**TASK:**
The listing below is to be output in its exact form.

**INFORMATION SUPPLIED:**
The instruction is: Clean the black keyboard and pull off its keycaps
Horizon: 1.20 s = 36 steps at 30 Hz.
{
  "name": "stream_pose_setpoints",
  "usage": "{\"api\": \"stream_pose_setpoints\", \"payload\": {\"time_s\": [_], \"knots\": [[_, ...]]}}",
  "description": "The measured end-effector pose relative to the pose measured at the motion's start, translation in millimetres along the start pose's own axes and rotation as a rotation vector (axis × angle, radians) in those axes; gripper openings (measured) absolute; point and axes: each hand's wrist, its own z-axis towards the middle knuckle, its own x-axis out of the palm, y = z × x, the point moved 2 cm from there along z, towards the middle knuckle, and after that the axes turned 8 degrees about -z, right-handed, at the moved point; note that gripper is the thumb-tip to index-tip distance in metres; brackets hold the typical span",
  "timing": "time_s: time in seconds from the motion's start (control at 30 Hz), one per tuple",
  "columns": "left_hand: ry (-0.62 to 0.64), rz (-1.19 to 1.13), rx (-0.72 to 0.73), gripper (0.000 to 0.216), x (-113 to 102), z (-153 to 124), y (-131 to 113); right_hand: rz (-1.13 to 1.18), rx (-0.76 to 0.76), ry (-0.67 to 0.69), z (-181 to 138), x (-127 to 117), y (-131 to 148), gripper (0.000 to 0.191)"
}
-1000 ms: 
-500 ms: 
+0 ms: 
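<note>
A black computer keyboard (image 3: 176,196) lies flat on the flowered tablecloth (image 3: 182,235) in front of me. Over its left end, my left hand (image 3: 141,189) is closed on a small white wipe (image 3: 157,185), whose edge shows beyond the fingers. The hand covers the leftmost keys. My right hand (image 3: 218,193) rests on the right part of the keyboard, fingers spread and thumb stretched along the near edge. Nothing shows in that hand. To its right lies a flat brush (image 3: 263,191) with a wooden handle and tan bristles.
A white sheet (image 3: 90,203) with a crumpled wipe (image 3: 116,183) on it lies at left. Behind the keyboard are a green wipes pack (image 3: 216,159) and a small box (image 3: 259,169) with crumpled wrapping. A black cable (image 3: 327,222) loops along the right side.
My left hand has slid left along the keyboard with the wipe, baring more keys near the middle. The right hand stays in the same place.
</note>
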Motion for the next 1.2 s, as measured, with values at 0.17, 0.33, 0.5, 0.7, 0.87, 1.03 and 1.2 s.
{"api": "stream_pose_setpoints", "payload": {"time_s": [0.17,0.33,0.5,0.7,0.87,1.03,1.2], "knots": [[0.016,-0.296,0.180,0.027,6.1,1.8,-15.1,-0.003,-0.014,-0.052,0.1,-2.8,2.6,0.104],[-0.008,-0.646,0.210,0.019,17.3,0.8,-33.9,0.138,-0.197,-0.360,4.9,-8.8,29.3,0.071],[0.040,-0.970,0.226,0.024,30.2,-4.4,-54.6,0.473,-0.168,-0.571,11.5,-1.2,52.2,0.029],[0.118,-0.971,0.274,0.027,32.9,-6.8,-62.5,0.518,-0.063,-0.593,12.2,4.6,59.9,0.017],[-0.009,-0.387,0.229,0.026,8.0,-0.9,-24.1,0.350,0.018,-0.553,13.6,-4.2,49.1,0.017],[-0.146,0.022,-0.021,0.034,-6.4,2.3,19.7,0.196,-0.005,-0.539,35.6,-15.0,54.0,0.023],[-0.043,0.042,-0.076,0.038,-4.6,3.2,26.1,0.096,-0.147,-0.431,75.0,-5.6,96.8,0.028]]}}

**SOLUTION TO THE PROBLEM:**
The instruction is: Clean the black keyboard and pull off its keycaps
Horizon: 1.20 s = 36 steps at 30 Hz.
{
  "name": "stream_pose_setpoints",
  "usage": "{\"api\": \"stream_pose_setpoints\", \"payload\": {\"time_s\": [_], \"knots\": [[_, ...]]}}",
  "description": "The measured end-effector pose relative to the pose measured at the motion's start, translation in millimetres along the start pose's own axes and rotation as a rotation vector (axis × angle, radians) in those axes; gripper openings (measured) absolute; point and axes: each hand's wrist, its own z-axis towards the middle knuckle, its own x-axis out of the palm, y = z × x, the point moved 2 cm from there along z, towards the middle knuckle, and after that the axes turned 8 degrees about -z, right-handed, at the moved point; note that gripper is the thumb-tip to index-tip distance in metres; brackets hold the typical span",
  "timing": "time_s: time in seconds from the motion's start (control at 30 Hz), one per tuple",
  "columns": "left_hand: ry (-0.62 to 0.64), rz (-1.19 to 1.13), rx (-0.72 to 0.73), gripper (0.000 to 0.216), x (-113 to 102), z (-153 to 124), y (-131 to 113); right_hand: rz (-1.13 to 1.18), rx (-0.76 to 0.76), ry (-0.67 to 0.69), z (-181 to 138), x (-127 to 117), y (-131 to 148), gripper (0.000 to 0.191)"
}
-1000 ms: 
-500 ms: 
+0 ms: 
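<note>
A black computer keyboard (image 3: 176,196) lies flat on the flowered tablecloth (image 3: 182,235) in front of me. Over its left end, my left hand (image 3: 141,189) is closed on a small white wipe (image 3: 157,185), whose edge shows beyond the fingers. The hand covers the leftmost keys. My right hand (image 3: 218,193) rests on the right part of the keyboard, fingers spread and thumb stretched along the near edge. Nothing shows in that hand. To its right lies a flat brush (image 3: 263,191) with a wooden handle and tan bristles.
A white sheet (image 3: 90,203) with a crumpled wipe (image 3: 116,183) on it lies at left. Behind the keyboard are a green wipes pack (image 3: 216,159) and a small box (image 3: 259,169) with crumpled wrapping. A black cable (image 3: 327,222) loops along the right side.
My left hand has slid left along the keyboard with the wipe, baring more keys near the middle. The right hand stays in the same place.
</note>
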Motion for the next 1.2 s, as measured, with values at 0.17, 0.33, 0.5, 0.7, 0.87, 1.03 and 1.2 s.
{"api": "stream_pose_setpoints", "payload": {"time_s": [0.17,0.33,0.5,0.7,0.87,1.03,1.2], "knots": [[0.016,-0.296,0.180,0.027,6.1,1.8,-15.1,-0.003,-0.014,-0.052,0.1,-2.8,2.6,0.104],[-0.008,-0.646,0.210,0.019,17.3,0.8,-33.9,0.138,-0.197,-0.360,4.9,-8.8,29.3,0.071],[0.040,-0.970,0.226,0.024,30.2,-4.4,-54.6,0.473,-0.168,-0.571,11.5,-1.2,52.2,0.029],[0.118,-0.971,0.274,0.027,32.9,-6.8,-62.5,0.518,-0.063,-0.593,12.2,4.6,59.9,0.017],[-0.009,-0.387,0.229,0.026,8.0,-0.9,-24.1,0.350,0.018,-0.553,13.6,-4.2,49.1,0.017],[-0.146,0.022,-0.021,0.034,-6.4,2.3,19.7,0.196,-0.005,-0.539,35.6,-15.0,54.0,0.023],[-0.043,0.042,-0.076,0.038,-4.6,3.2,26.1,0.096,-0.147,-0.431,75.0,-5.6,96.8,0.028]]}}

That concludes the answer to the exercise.